The BB-62 deal rates as a “small” contract for Philadelphia Ship Repair, a company that leases the dry dock at the Navy Yard and largely uses it for military vessels.
Donna Connors, the firm’s chief operating officer, says the 45,000-ton (unloaded) New Jersey is notable for the weight of its armor and the sharp taper to its bow but still is “pretty average” for a battleship.
Connors said the work crew might have 40 to 50 people when the New Jersey arrives.
How big? How fast? How much? Battleship New Jersey by the numbers. Here are some interesting facts
“Because there’s a lot of line handling, a lot of services, a lot of stuff that needs to be done,” Connors said. “And then, we’ll probably dip down into the mid-20 area or so and spike up towards the end when we have to undock her.”
Battleship New Jersey has a dry dock history
The New Jersey last was in a dry dock in 1991 when the Navy decommissioned her in California. Work was done on the ship in 1999 at the former Philadelphia Naval Shipyard to make her usable as a museum.
“We were not dry docked during our 1999 yard period,” battleship curator Ryan Szimanski said of the Battleship New Jersey Museum amd Memorial.
“The last time we were out of the water was during our deactivation work” at Long Beach, California, in 1990.
The New Jersey is not the biggest vessel the Philadelphia yard has handled. And its hull shape is not especially challenging in terms of designing and cutting the supporting cement and wood blocks it will rest on during repairs.

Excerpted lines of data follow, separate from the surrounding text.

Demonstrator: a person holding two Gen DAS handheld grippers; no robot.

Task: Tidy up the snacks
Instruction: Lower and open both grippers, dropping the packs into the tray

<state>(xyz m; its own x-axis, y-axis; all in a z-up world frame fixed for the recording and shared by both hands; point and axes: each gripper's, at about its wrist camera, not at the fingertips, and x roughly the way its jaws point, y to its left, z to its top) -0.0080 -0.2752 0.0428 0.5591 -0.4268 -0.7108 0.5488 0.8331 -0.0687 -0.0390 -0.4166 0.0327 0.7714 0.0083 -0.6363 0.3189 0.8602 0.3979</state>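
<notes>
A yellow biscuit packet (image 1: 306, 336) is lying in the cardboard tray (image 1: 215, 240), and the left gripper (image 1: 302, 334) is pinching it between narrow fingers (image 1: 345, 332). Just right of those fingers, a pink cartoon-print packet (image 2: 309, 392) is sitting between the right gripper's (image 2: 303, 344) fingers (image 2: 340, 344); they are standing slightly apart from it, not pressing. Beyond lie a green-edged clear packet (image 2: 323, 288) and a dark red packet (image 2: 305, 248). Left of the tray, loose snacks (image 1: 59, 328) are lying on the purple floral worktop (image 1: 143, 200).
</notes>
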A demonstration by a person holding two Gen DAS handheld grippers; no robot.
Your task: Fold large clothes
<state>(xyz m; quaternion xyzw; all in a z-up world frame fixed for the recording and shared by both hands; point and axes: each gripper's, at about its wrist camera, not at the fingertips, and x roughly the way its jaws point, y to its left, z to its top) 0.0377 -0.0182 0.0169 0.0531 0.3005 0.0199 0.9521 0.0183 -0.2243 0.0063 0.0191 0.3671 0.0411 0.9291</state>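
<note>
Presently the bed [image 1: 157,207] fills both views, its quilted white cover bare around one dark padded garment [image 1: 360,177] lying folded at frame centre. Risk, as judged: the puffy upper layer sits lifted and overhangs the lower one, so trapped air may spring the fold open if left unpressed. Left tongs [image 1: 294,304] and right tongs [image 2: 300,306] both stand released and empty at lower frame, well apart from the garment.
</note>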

“Up in Boston, right now, we’re dry docking a … catamaran-type vessel,” Connors said. “So, we actually have two keel tracks and those have significant shape to them. It changes each block. That one’s a much more detailed build than what the battleship is.”
Why so many battle stars? Battleship New Jersey by the numbers. Here are some interesting facts
The battleship is scheduled for a two-month stay, with repairs expected to cost less than $10 million. The work will be almost entirely external and directed at the underwater portion of the hull. Work below decks will be to systems linked to the hull.
Connors said the basic requirement is getting the battleship into Dry Dock 3, which then is drained of roughly 6 million gallons of water. New Jersey will come to rest on a very specific arrangement of supporting concrete and wood blocks, exposed to a range of visual and mechanical inspections.
Long-submerged secrets being exposed
“We look at all the underwater hull apertures or pieces and parts,” Connors said. “The propellers, the rudders, the skeg. Various areas you typically don’t see when it’s in the water.”
The “skeg,” for example, runs along the bottom of the vessel. It is a tapering or projecting stern section of keel protecting the propellers and supporting the rudders.
The New Jersey, like other vessels, incorporates hull openings to allow water to come in and leave in support of different systems. “Blanks,” or bolt-on covers, are used to seal those openings.
New Jersey got an estimated 132 blanks installed at the 1991 decommissioning, and the museum has said at least one has failed. Pressurized air is shot in to determine whether a blank is holding.
“In addition to that, we’ll be painting the underwater hull to ensure that the hull maintains a good paint job for the next 20 years until she dry docks again,” Connors said.
Connors said the testing of the blanks will happen at the same time as the painting. “The paint is the critical path of the project and will take the longest to complete,” she said.
Getting the maintenance done now is important to avoid more expensive repairs in the future, said Jack Willard, a spokesman for the battleship museum.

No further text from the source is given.